System Design: Designing a Stock Trading Platform and Matching Engine

System Design: Designing a High-Performance Trading Platform

Designing a stock or cryptocurrency trading platform is the ultimate test of low-latency distributed systems engineering. Platforms like NASDAQ or Binance process millions of orders per second, maintain strict state consistency across active Order Books, and guarantee that trades are executed in the exact order they were received. Achieving sub-millisecond latency while maintaining high availability requires a deep understanding of mechanical sympathy, high-performance concurrency models, and hardware limits.

1. Requirements & Core Constraints

Functional Requirements

Order Ingestion: Support Limit, Market, and Stop-Loss order placements.
Deterministic Matching Engine: Match buy and sell orders deterministically based on Price-Time priority logic.
Durable Ledger Audit Trail: Persist a transactional execution record of every matching event and order balance adjustment.
Market Data Streaming: Stream real-time Level-2 (L2) order book depth updates (price levels and volumes) to millions of clients.
Order Lifecycle Management: Enable clients to cancel outstanding limit orders securely prior to matching execution.

Non-Functional Requirements (SLAs)

Ultra-Low Latency: Latency SLAs must guarantee a p99 order execution latency of < 1 millisecond (from gateway ingress to match completion).
Extreme Write Throughput: Support a peak throughput of 100,000 order operations per second (QPS).
Strict Data Consistency: Maintain a CP (Consistency/Partition-tolerance) posture for the order ledger. Double-matching, out-of-order execution, or orphan trades are unacceptable.
High Availability: Maintain 99.999% ("Five Nines") availability via active-passive warm replicas and write-ahead log replay patterns.

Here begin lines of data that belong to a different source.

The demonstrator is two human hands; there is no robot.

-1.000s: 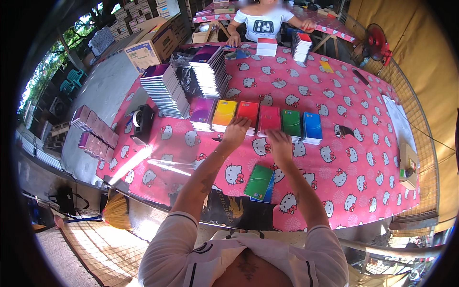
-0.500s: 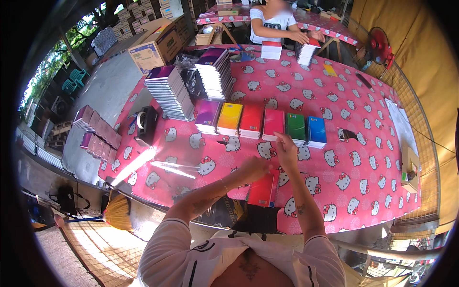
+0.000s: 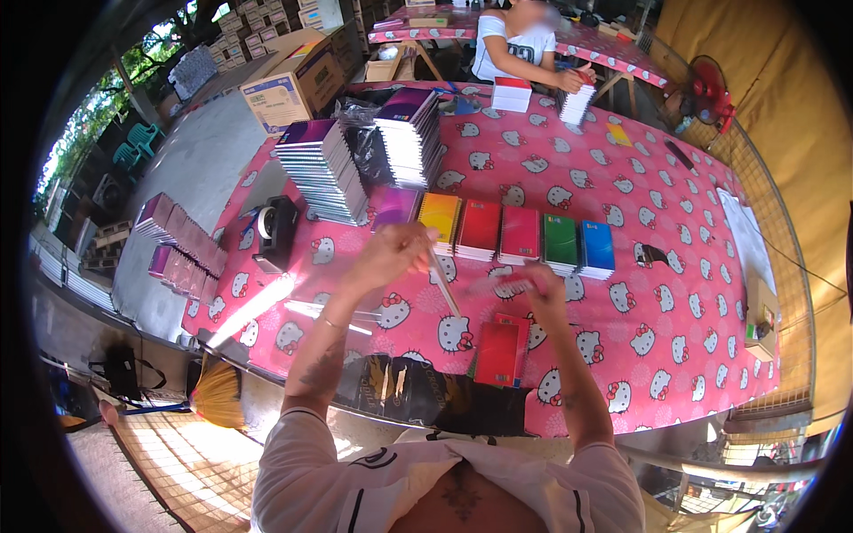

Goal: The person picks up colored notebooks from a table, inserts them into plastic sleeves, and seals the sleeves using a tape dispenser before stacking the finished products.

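Note:
A row of small spiral notebooks in stacks crosses the table: purple (image 3: 397, 204), yellow (image 3: 439, 216), red (image 3: 478, 224), pink (image 3: 520, 231), green (image 3: 560, 237) and blue (image 3: 597, 244). Just in front of the purple and yellow stacks, my left hand (image 3: 402, 249) is closed on a thin notebook (image 3: 443, 286) seen edge-on; its cover colour is hidden. My right hand (image 3: 546, 293) grips a pinkish-red notebook (image 3: 499, 284), blurred by motion, below the pink stack. Between my forearms lies a small pile of notebooks (image 3: 499, 352), a red one on top, green showing at its edge.
Tall notebook stacks (image 3: 322, 173) stand at the back left beside black plastic (image 3: 360, 138) and a carton (image 3: 298, 84). A black tape dispenser (image 3: 277, 233) sits at left. Across the table, another person (image 3: 515, 53) handles notebooks. A red fan (image 3: 708, 89) stands at right.
My left hand has moved up and left from above the near pile and now holds a notebook. My right hand has drawn back from the pink stack with a notebook. The co-worker's hands have shifted.

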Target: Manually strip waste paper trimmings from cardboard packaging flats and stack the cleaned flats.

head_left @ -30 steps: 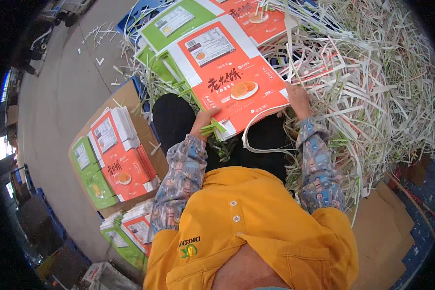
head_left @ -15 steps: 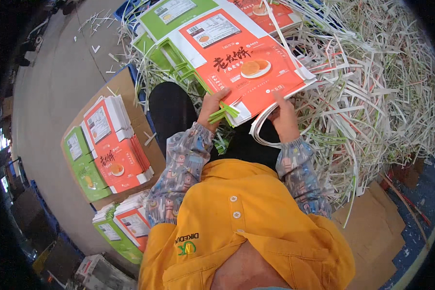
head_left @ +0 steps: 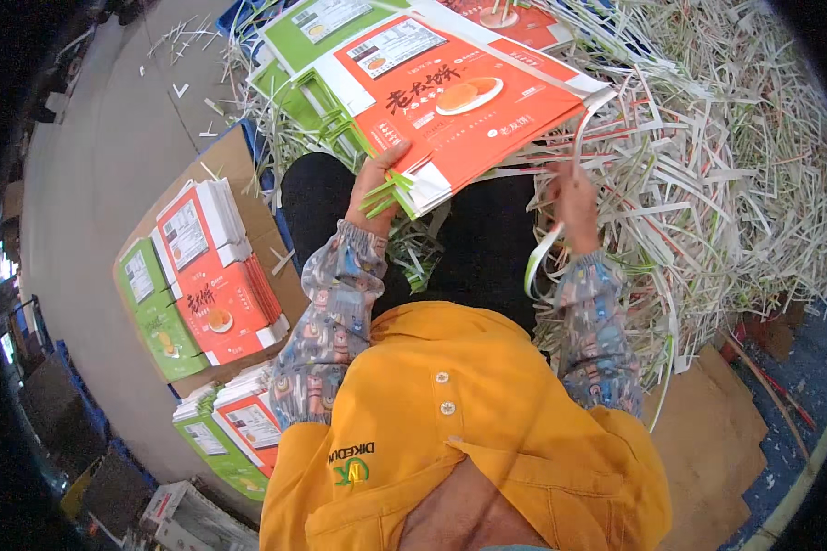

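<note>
My left hand (head_left: 374, 186) grips the near edge of a flat, unfolded orange-and-green printed carton sheet (head_left: 450, 87) held over my lap. My right hand (head_left: 574, 197) pinches a long white-and-green paper trim strip (head_left: 547, 248) that curls off the sheet's right edge. Both forearms wear patterned sleeve covers over a yellow shirt. More sheets of the same kind lie under the top one, their green parts (head_left: 312, 69) showing at the left.
A big heap of white and green paper trimmings (head_left: 726, 174) fills the right side. On cardboard at my left lie stacks of finished orange-and-green carton sheets (head_left: 207, 275), with another stack (head_left: 234, 427) nearer. Grey floor (head_left: 92, 156) lies beyond; a cardboard sheet (head_left: 717, 432) at lower right.
The carton sheet has shifted up and to the right. My right hand has left the sheet's edge and moved down, pulling a trim strip away.
</note>
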Tool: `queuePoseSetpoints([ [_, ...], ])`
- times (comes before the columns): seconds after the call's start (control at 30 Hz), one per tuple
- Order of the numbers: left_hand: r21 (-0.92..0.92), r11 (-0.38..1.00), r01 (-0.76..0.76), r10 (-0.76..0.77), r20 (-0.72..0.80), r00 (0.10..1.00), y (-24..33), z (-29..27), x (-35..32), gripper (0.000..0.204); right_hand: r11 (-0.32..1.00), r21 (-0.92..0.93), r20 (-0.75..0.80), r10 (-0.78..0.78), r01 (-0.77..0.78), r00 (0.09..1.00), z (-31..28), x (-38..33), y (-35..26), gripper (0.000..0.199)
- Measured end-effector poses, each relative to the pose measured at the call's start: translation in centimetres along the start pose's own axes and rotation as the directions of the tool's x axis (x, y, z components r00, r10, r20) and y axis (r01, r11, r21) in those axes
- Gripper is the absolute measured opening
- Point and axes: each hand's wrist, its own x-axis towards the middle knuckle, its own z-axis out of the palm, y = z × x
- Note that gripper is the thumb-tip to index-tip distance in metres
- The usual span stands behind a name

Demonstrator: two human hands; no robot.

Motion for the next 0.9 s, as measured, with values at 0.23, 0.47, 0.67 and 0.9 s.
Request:
queuePoseSetpoints([
  [0.23,0.311,0.947,-0.078,0.058,0.072,0.996,1.7,-0.7,-1.6,0.041,0.406,-0.895,-0.138,-0.648,0.186,0.749,-14.9,8.4,5.0,0.021],
  [0.47,0.261,0.964,0.048,-0.052,0.007,0.999,2.8,-2.6,-4.3,0.043,0.699,-0.649,0.070,-0.338,0.300,0.939,-17.6,10.0,5.1,0.036],
  [0.67,0.237,0.969,0.066,-0.072,0.018,0.997,2.1,-3.7,-3.6,0.044,0.606,-0.698,-0.087,-0.601,0.381,0.795,-6.8,2.4,-4.7,0.049],
  [0.9,0.214,0.975,0.067,-0.072,0.016,0.997,2.1,-3.5,-3.9,0.044,0.611,-0.454,0.388,-0.519,0.648,0.762,-3.1,-0.1,-2.1,0.030],
])
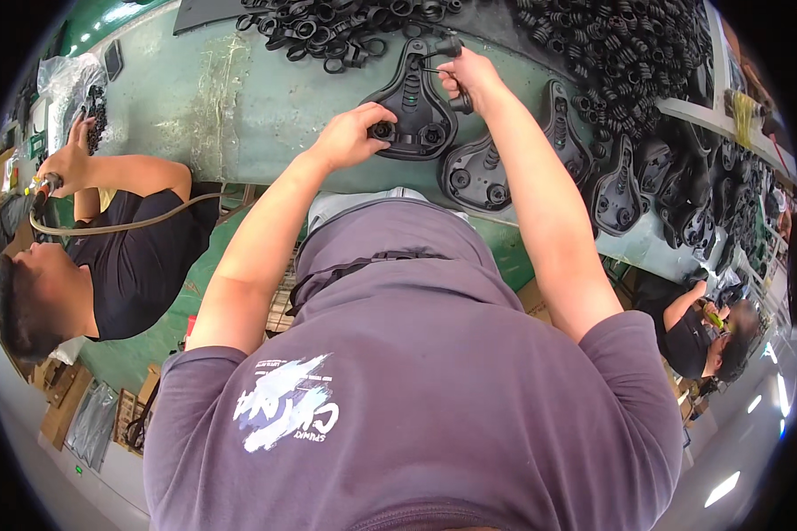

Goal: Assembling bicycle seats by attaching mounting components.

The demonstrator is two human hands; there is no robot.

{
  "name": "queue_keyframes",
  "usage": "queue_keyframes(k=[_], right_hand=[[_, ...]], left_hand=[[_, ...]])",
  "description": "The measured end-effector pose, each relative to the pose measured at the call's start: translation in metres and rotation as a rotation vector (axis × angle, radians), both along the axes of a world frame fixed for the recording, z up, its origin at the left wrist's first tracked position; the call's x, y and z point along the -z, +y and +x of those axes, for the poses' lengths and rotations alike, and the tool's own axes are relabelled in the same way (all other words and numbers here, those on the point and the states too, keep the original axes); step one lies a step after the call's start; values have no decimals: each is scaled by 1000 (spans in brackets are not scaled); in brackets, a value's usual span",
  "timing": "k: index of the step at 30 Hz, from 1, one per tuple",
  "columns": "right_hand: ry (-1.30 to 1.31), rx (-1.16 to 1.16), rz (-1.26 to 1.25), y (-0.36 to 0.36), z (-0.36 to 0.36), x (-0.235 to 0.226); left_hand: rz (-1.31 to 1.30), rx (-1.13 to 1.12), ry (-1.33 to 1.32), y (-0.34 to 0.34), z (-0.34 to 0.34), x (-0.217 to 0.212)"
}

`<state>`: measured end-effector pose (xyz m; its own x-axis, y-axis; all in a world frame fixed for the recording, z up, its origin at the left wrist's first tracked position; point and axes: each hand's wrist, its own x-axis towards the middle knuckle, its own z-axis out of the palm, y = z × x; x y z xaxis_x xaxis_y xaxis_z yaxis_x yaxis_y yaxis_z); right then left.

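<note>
A black bicycle saddle lies underside up on the green workbench, its narrow nose pointing away from me. My left hand is closed on the saddle's wide rear left corner, fingers by the round socket there. Beside the nose, my right hand is wrapped round a black handled tool. A thin dark shaft reaches left from that fist to the saddle's nose. The fingers hide the middle of the tool, so its exact kind cannot be told. Another black saddle lies just right of the held one.
Black ring-shaped parts are heaped at the back. A larger pile of ribbed black parts stands back right, with more saddles nearer. Co-workers sit left and right; a hose curves by the left one.
</note>
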<state>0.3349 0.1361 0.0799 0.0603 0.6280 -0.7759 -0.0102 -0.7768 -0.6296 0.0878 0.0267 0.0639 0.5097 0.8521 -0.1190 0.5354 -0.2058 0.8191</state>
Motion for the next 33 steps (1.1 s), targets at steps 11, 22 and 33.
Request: queue_keyframes(k=[11,22,33], right_hand=[[-828,-591,471,-58,-52,22],[-858,-508,756,-71,-26,56],[-1134,-666,869,-129,92,17]], left_hand=[[-136,39,44,10,3,-11],[132,-511,378,63,76,30],[-688,-405,166,14,2,39]])
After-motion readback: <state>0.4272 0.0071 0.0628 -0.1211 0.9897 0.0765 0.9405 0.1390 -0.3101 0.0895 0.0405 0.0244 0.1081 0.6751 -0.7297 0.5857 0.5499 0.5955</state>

Back-of-the-Envelope Capacity Estimations & Scale

To design our capacity allocations, we model a platform with 10 Million Active Accounts:

Ingestion Traffic Sizing

Peak Concurrency: Assume $10%$ of active users ($1\text{ Million}$ accounts) are actively trading at peak hours.
Peak Ingestion Throughput: $100,000\text{ order operations/sec}$.
Payload Sizings: Each order event message (containing order_id, user_id, symbol, price, quantity, side, and timestamp) averages $256\text{ Bytes}$ in raw protobuf binary encoding.
Network Ingress Load: $$\text{Ingress Traffic} = 100,000\text{ QPS} \times 256\text{ Bytes} \approx 25.6\text{ MB/sec} \approx 204.8\text{ Mbps}$$

WebSocket Market Data Egress Sizing

Active WebSocket Connections: $1,000,000\text{ users}$ viewing active tickers.
Delta updates frequency: If we aggregate L2 order book updates down to $50\text{ updates/sec}$ per trading pair to prevent user-space DOM saturation, and each update package averages $128\text{ Bytes}$:
Total Network Egress Load: $$\text{Egress Bandwidth} = 1,000,000\text{ users} \times 50\text{ updates/sec} \times 128\text{ Bytes} = 6.4\text{ GB/sec} \approx 51.2\text{ Gbps}$$

Operational Note: This extreme bandwidth footprint requires a geo-distributed edge WebSocket fleet leveraging delta-only push caches to bypass core network saturation.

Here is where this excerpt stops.